= ASSIGNMENT =
Of the material below, only the lines from the line containing "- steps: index" down to the line containing "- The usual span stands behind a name" belong in the answer, written out exactly.

= GIVEN MATERIAL =
○ ○ ○ ○ ○
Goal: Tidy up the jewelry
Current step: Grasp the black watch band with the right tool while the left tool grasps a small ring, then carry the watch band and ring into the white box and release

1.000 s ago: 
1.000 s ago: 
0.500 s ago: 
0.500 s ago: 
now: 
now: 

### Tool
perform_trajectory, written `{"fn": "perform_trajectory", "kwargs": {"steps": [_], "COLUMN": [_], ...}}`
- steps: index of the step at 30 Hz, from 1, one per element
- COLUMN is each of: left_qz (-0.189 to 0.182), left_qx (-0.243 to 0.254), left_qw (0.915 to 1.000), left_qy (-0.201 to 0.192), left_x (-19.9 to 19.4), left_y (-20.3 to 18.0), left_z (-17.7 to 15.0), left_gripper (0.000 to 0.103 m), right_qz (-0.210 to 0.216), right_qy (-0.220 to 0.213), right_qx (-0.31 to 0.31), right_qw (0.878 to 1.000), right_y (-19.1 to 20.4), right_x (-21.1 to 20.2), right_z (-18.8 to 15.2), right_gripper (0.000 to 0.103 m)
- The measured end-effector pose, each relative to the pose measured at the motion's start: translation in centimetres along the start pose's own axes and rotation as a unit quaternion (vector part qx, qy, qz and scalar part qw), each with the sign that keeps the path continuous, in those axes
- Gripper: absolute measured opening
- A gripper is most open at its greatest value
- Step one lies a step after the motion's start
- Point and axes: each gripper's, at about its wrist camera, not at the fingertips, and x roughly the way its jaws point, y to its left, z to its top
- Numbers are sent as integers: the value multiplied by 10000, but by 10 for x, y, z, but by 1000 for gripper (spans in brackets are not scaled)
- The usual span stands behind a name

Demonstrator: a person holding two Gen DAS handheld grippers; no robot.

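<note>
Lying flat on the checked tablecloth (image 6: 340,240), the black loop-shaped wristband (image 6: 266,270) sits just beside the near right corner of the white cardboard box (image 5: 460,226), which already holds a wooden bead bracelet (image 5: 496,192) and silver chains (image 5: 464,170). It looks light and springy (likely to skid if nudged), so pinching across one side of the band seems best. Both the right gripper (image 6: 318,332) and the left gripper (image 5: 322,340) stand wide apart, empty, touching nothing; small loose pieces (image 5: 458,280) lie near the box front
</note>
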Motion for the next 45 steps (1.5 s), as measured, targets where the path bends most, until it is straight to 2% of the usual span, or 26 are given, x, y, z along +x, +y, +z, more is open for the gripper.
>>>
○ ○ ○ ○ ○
= ANSWER TO THE EXERCISE =
- steps: index of the step at 30 Hz, from 1, one per element
- COLUMN is each of: left_qz (-0.189 to 0.182), left_qx (-0.243 to 0.254), left_qw (0.915 to 1.000), left_qy (-0.201 to 0.192), left_x (-19.9 to 19.4), left_y (-20.3 to 18.0), left_z (-17.7 to 15.0), left_gripper (0.000 to 0.103 m), right_qz (-0.210 to 0.216), right_qy (-0.220 to 0.213), right_qx (-0.31 to 0.31), right_qw (0.878 to 1.000), right_y (-19.1 to 20.4), right_x (-21.1 to 20.2), right_z (-18.8 to 15.2), right_gripper (0.000 to 0.103 m)
- The measured end-effector pose, each relative to the pose measured at the motion's start: translation in centimetres along the start pose's own axes and rotation as a unit quaternion (vector part qx, qy, qz and scalar part qw), each with the sign that keeps the path continuous, in those axes
- Gripper: absolute measured opening
- A gripper is most open at its greatest value
- Step one lies a step after the motion's start
- Point and axes: each gripper's, at about its wrist camera, not at the fingertips, and x roughly the way its jaws point, y to its left, z to its top
- Numbers are sent as integers: the value multiplied by 10000, but by 10 for x, y, z, but by 1000 for gripper (spans in brackets are not scaled)
- The usual span stands behind a name

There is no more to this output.